§ **Directions**:
Pull every line holding the word "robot" out of the data and copy it.

[Records from a collection]
**********
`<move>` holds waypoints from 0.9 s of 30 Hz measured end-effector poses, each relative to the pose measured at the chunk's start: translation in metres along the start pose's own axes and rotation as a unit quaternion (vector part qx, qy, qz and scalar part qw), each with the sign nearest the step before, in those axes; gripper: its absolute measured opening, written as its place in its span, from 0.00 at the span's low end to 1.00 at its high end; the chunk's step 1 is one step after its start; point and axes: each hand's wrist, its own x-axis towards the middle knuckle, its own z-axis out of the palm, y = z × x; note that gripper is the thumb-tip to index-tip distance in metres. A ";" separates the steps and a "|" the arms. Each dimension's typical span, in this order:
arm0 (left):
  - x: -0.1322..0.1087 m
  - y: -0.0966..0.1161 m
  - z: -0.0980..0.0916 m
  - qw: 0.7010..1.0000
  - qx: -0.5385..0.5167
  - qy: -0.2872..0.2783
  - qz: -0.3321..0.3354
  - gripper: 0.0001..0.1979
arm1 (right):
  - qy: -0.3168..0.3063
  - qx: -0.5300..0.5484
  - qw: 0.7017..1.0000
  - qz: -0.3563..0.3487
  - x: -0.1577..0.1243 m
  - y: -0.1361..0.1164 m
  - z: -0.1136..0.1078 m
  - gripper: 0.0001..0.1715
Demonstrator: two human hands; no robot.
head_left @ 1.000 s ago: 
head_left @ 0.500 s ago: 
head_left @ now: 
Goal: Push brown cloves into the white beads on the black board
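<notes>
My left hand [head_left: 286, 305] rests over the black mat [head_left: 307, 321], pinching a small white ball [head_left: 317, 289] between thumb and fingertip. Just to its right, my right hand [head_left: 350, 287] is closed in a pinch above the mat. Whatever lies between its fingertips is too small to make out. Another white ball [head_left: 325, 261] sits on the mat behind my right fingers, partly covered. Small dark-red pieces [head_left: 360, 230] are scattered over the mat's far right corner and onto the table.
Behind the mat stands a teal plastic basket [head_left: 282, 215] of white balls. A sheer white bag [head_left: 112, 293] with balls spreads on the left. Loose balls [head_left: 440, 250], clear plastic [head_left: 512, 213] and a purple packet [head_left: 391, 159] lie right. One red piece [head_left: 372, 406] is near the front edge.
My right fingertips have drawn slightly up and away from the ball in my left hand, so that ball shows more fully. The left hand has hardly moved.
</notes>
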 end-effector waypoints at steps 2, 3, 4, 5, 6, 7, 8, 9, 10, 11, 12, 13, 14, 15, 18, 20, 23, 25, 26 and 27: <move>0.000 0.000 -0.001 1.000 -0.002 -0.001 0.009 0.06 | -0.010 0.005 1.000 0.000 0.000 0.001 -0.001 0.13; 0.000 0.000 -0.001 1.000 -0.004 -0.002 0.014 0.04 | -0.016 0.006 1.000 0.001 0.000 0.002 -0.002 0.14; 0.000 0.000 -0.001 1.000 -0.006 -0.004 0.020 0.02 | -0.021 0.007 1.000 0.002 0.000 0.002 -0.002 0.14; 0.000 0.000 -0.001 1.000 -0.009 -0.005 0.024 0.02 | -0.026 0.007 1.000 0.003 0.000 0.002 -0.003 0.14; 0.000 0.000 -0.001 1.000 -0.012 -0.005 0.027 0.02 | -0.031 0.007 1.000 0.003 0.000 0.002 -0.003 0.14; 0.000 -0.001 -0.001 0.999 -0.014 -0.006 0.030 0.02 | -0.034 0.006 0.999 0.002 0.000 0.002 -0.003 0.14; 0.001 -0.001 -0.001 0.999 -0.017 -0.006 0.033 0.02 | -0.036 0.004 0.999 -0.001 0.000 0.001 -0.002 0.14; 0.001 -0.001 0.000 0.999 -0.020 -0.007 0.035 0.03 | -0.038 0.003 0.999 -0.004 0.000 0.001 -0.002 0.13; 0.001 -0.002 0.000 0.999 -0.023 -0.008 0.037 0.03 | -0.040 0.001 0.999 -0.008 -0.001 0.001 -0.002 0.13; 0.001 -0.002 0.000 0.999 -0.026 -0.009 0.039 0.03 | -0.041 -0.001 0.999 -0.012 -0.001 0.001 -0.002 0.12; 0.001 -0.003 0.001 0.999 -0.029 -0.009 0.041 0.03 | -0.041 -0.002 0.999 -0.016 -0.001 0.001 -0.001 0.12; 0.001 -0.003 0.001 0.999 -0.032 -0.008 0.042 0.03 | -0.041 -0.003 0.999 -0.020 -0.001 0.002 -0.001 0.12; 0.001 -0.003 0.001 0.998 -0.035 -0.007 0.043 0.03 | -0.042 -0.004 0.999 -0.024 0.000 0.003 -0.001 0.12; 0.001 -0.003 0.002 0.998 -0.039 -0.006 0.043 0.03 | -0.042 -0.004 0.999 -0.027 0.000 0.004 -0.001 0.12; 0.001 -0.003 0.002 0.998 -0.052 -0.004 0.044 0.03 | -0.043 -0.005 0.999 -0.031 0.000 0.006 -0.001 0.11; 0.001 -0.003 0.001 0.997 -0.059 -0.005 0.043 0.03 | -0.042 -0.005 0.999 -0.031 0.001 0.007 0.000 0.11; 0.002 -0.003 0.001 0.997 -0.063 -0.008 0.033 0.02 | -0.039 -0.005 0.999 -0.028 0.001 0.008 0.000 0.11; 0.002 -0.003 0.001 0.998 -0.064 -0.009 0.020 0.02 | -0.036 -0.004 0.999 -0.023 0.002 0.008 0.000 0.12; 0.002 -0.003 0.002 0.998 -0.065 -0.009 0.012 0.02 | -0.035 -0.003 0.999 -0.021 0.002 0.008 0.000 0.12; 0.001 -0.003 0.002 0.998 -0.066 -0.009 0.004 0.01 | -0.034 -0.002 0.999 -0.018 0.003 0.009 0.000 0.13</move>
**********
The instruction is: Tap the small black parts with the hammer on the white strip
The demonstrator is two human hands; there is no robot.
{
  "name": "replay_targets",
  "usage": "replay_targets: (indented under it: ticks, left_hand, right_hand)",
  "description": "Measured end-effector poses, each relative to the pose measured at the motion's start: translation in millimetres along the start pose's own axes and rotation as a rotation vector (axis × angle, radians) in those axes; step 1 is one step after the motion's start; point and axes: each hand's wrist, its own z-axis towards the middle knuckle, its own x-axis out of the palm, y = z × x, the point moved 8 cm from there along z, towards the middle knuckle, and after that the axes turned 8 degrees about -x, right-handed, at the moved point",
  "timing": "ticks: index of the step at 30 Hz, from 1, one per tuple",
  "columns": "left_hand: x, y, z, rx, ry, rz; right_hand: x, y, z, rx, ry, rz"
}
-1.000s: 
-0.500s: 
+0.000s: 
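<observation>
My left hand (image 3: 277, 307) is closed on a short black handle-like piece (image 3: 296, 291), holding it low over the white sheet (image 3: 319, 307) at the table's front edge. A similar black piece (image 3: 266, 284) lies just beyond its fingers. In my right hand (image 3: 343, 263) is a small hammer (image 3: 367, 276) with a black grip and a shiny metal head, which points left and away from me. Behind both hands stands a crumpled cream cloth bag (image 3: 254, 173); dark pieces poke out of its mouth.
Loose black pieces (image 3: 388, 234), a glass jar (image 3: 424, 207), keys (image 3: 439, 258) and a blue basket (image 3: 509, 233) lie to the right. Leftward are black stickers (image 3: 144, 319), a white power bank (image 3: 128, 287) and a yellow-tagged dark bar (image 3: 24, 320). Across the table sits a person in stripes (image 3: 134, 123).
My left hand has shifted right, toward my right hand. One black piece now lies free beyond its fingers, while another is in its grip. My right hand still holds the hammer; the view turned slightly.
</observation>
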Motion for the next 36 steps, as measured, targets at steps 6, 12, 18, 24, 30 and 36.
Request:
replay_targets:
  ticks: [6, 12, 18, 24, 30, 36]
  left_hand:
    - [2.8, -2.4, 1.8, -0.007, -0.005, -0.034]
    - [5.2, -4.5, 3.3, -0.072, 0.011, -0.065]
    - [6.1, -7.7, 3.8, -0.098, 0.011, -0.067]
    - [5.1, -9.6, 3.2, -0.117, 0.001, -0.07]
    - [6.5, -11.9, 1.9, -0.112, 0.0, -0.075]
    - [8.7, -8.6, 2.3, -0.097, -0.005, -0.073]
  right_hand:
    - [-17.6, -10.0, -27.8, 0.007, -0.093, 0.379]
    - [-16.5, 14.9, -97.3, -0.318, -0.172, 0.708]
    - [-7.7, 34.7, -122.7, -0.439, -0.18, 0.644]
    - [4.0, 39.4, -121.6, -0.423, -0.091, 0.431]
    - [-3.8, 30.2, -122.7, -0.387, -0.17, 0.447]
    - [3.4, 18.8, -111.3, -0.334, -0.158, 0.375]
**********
§ **Task response**:
Demonstrator: two human hands; no robot.
The demonstrator is two human hands; there is no robot.

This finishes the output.